TRY IT: Output the whole listing exactly, except for the pictures in it.

SOURCE DATA:
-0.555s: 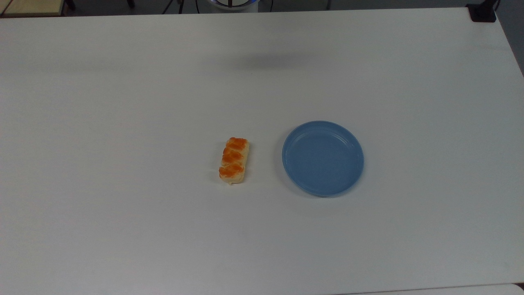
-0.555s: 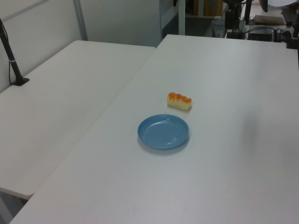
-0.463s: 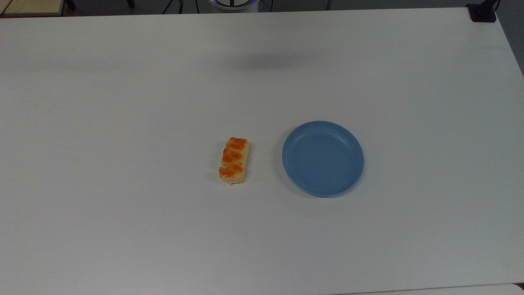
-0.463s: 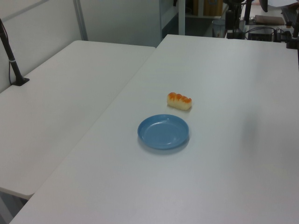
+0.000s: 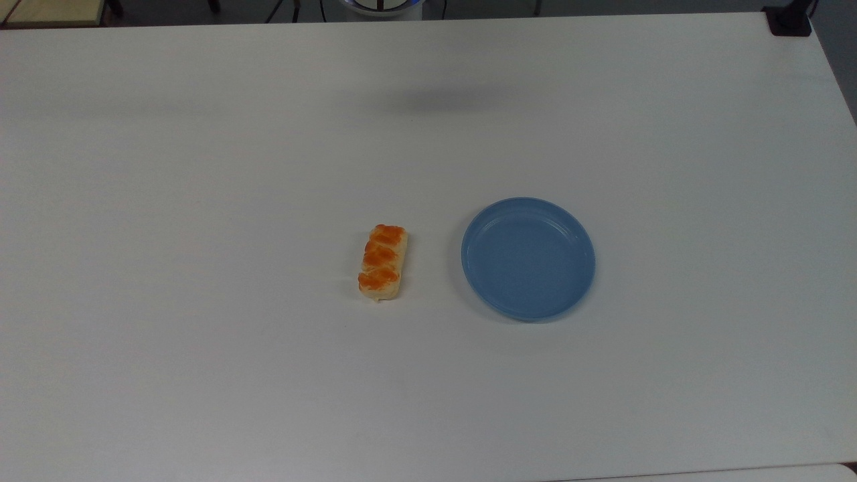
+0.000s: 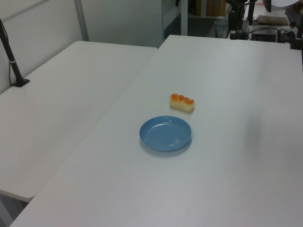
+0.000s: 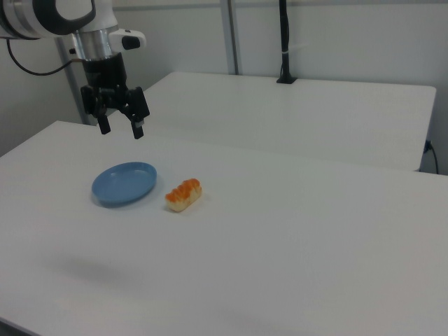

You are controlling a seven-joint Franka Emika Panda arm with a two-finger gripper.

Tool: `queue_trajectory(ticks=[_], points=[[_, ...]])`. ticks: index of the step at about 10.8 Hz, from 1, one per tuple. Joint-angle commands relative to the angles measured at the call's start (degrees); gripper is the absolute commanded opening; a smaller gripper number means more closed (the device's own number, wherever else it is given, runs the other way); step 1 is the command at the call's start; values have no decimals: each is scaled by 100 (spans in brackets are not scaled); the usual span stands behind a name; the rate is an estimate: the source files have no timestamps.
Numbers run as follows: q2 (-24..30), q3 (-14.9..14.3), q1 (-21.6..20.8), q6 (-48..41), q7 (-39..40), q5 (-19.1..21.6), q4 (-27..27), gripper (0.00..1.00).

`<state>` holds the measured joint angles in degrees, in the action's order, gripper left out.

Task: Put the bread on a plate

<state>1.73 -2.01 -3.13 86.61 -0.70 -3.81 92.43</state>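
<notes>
White tabletop [image 5: 201, 167] pretty much everywhere, plain and matte, with a second white table [image 6: 61, 94] butted up against it on the left view's left. That neighbour table has a black pole clamped at its edge [image 6: 12, 61], and the right view shows another black post [image 7: 283, 42] standing on the far table.

The bread [image 5: 382, 262] is lying flat on the table, glazed orange bumps facing up, long side running toward and away from the camera in the top view. It sits just beside the plate [image 5: 576, 227] but not touching it, with a strip of bare table between them. In the top view the bread is on the plate's left; in the left view it's behind the plate [image 6: 147, 130] and slightly to the right [image 6: 182, 102]; in the right view it's on the plate's right [image 7: 183, 194]. The light-blue plate [image 7: 105, 196] has nothing on it.

The gripper [image 7: 120, 127] shows up in the right view, hanging in the air well above the table, up behind the plate toward the right view's upper left. It points straight down, its two black fingers [image 7: 138, 128] are spread apart, and nothing is between them. The white arm [image 7: 84, 17] it hangs from comes in from the top corner.
</notes>
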Motion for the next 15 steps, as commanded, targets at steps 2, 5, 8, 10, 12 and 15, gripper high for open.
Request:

SOLUTION TO THIS PROBLEM:
-0.555s: 
-0.555s: 
-0.463s: 
-0.463s: 
+0.000s: 
+0.000s: 
+0.000s: 

You are controlling a seven-joint Franka Emika Panda arm with a two-finger gripper.

Tool: `queue_trajectory(ticks=[_], points=[[_, ...]])`. ticks: index of the step at about 10.8 Hz, from 1, one per tuple. Joint-angle commands relative to the angles measured at the call's start (degrees); gripper is the absolute commanded opening; a smaller gripper number means more closed (the device's own number, wherever else it is given, runs the other way); step 1 is the command at the call's start; values have no decimals: each is scaled by 100 (spans in brackets are not scaled); the usual span stands behind a name; the rate is an estimate: the source files have no timestamps.
Numbers run as follows: q2 (-24..30), q3 (-14.9..14.3), q1 (-21.6..20.8), q6 (-48..41), q7 (-39..40), q5 (-19.1..21.6), q4 (-27..27), gripper (0.00..1.00).

`<state>` holds the measured joint angles in degrees, in the action's order, gripper left out.

Task: Put the bread on a plate

<state>1.73 -2.01 -3.13 86.61 -0.70 -3.81 92.43</state>
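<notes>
White tabletop [image 5: 201, 167] pretty much everywhere, plain and matte, with a second white table [image 6: 61, 94] butted up against it on the left view's left. That neighbour table has a black pole clamped at its edge [image 6: 12, 61], and the right view shows another black post [image 7: 283, 42] standing on the far table.

The bread [image 5: 382, 262] is lying flat on the table, glazed orange bumps facing up, long side running toward and away from the camera in the top view. It sits just beside the plate [image 5: 576, 227] but not touching it, with a strip of bare table between them. In the top view the bread is on the plate's left; in the left view it's behind the plate [image 6: 147, 130] and slightly to the right [image 6: 182, 102]; in the right view it's on the plate's right [image 7: 183, 194]. The light-blue plate [image 7: 105, 196] has nothing on it.

The gripper [image 7: 120, 127] shows up in the right view, hanging in the air well above the table, up behind the plate toward the right view's upper left. It points straight down, its two black fingers [image 7: 138, 128] are spread apart, and nothing is between them. The white arm [image 7: 84, 17] it hangs from comes in from the top corner.
</notes>
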Motion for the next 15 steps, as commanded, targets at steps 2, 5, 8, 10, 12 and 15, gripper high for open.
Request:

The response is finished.